→ **Your assignment**
Type out the listing again, exactly, with every line included.

→ **Recorded information**
┏━━

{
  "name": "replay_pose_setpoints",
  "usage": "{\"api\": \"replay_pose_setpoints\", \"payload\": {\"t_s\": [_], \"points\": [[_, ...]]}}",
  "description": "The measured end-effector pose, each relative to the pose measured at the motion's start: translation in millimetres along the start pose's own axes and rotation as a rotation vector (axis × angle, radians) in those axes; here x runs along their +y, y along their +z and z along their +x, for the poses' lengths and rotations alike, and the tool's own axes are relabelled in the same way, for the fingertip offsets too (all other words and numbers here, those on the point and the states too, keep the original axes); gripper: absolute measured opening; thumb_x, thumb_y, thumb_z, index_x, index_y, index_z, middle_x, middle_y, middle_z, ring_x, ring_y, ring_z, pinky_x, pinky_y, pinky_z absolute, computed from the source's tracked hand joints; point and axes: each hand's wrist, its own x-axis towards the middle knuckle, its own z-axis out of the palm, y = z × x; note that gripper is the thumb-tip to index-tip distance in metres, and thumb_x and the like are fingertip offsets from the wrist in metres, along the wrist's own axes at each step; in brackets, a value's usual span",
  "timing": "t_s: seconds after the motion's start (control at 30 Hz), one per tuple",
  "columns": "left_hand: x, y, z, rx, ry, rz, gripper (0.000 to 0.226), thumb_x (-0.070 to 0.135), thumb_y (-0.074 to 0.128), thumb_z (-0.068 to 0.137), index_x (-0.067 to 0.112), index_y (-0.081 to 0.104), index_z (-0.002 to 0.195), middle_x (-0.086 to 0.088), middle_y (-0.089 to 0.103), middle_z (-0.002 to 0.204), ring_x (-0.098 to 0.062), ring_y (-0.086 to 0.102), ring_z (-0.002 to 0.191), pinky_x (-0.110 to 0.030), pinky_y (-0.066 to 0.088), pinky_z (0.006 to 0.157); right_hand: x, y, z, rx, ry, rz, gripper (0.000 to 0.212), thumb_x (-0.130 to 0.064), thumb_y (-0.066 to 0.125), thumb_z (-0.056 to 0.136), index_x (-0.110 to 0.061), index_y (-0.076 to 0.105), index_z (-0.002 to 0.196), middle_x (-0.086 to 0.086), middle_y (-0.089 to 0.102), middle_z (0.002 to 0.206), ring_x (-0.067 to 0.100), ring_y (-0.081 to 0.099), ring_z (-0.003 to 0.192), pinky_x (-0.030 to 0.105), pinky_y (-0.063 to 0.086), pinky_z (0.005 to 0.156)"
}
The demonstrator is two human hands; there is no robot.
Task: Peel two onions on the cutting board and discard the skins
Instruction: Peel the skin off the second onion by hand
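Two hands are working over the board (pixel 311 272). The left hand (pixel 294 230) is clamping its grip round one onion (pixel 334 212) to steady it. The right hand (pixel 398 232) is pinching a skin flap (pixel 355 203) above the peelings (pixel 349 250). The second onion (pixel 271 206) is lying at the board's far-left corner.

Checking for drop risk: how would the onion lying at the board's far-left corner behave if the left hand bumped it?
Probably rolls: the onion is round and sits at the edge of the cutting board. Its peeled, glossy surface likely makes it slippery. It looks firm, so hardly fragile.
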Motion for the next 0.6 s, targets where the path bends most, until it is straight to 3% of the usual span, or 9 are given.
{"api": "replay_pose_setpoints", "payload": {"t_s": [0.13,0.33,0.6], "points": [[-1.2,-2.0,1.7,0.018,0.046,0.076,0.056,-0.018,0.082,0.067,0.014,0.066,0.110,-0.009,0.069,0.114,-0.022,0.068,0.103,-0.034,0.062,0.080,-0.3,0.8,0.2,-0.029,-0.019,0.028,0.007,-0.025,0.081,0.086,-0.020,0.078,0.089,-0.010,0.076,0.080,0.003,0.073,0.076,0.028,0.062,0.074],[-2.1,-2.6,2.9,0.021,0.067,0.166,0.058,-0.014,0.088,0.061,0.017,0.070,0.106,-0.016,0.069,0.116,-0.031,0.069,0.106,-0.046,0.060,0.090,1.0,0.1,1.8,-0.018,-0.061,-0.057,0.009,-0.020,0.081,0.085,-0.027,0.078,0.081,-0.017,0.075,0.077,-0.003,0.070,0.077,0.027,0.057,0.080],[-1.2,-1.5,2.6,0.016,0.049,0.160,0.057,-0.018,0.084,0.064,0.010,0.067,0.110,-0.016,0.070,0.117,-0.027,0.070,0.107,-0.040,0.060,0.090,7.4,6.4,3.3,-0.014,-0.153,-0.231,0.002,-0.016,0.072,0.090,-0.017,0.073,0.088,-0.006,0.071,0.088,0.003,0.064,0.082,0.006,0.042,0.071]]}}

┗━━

→ **Answer for the task**
{
  "name": "replay_pose_setpoints",
  "usage": "{\"api\": \"replay_pose_setpoints\", \"payload\": {\"t_s\": [_], \"points\": [[_, ...]]}}",
  "description": "The measured end-effector pose, each relative to the pose measured at the motion's start: translation in millimetres along the start pose's own axes and rotation as a rotation vector (axis × angle, radians) in those axes; here x runs along their +y, y along their +z and z along their +x, for the poses' lengths and rotations alike, and the tool's own axes are relabelled in the same way, for the fingertip offsets too (all other words and numbers here, those on the point and the states too, keep the original axes); gripper: absolute measured opening; thumb_x, thumb_y, thumb_z, index_x, index_y, index_z, middle_x, middle_y, middle_z, ring_x, ring_y, ring_z, pinky_x, pinky_y, pinky_z absolute, computed from the source's tracked hand joints; point and axes: each hand's wrist, its own x-axis towards the middle knuckle, its own z-axis out of the palm, y = z × x; note that gripper is the thumb-tip to index-tip distance in metres, and thumb_x and the like are fingertip offsets from the wrist in metres, along the wrist's own axes at each step; in brackets, a value's usual span",
  "timing": "t_s: seconds after the motion's start (control at 30 Hz), one per tuple",
  "columns": "left_hand: x, y, z, rx, ry, rz, gripper (0.000 to 0.226), thumb_x (-0.070 to 0.135), thumb_y (-0.074 to 0.128), thumb_z (-0.068 to 0.137), index_x (-0.067 to 0.112), index_y (-0.081 to 0.104), index_z (-0.002 to 0.195), middle_x (-0.086 to 0.088), middle_y (-0.089 to 0.103), middle_z (-0.002 to 0.204), ring_x (-0.098 to 0.062), ring_y (-0.086 to 0.102), ring_z (-0.002 to 0.191), pinky_x (-0.110 to 0.030), pinky_y (-0.066 to 0.088), pinky_z (0.006 to 0.157); right_hand: x, y, z, rx, ry, rz, gripper (0.000 to 0.212), thumb_x (-0.130 to 0.064), thumb_y (-0.066 to 0.125), thumb_z (-0.056 to 0.136), index_x (-0.110 to 0.061), index_y (-0.076 to 0.105), index_z (-0.002 to 0.196), middle_x (-0.086 to 0.086), middle_y (-0.089 to 0.102), middle_z (0.002 to 0.206), ring_x (-0.067 to 0.100), ring_y (-0.081 to 0.099), ring_z (-0.003 to 0.192), pinky_x (-0.030 to 0.105), pinky_y (-0.063 to 0.086), pinky_z (0.005 to 0.156)"
}
The demonstrator is two human hands; there is no robot.
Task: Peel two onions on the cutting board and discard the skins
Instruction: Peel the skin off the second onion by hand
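Two hands are working over the board (pixel 311 272). The left hand (pixel 294 230) is clamping its grip round one onion (pixel 334 212) to steady it. The right hand (pixel 398 232) is pinching a skin flap (pixel 355 203) above the peelings (pixel 349 250). The second onion (pixel 271 206) is lying at the board's far-left corner.

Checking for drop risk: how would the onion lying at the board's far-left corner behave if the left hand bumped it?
Probably rolls: the onion is round and sits at the edge of the cutting board. Its peeled, glossy surface likely makes it slippery. It looks firm, so hardly fragile.
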Motion for the next 0.6 s, targets where the path bends most, until it is straight to 3% of the usual span, or 9 are given.
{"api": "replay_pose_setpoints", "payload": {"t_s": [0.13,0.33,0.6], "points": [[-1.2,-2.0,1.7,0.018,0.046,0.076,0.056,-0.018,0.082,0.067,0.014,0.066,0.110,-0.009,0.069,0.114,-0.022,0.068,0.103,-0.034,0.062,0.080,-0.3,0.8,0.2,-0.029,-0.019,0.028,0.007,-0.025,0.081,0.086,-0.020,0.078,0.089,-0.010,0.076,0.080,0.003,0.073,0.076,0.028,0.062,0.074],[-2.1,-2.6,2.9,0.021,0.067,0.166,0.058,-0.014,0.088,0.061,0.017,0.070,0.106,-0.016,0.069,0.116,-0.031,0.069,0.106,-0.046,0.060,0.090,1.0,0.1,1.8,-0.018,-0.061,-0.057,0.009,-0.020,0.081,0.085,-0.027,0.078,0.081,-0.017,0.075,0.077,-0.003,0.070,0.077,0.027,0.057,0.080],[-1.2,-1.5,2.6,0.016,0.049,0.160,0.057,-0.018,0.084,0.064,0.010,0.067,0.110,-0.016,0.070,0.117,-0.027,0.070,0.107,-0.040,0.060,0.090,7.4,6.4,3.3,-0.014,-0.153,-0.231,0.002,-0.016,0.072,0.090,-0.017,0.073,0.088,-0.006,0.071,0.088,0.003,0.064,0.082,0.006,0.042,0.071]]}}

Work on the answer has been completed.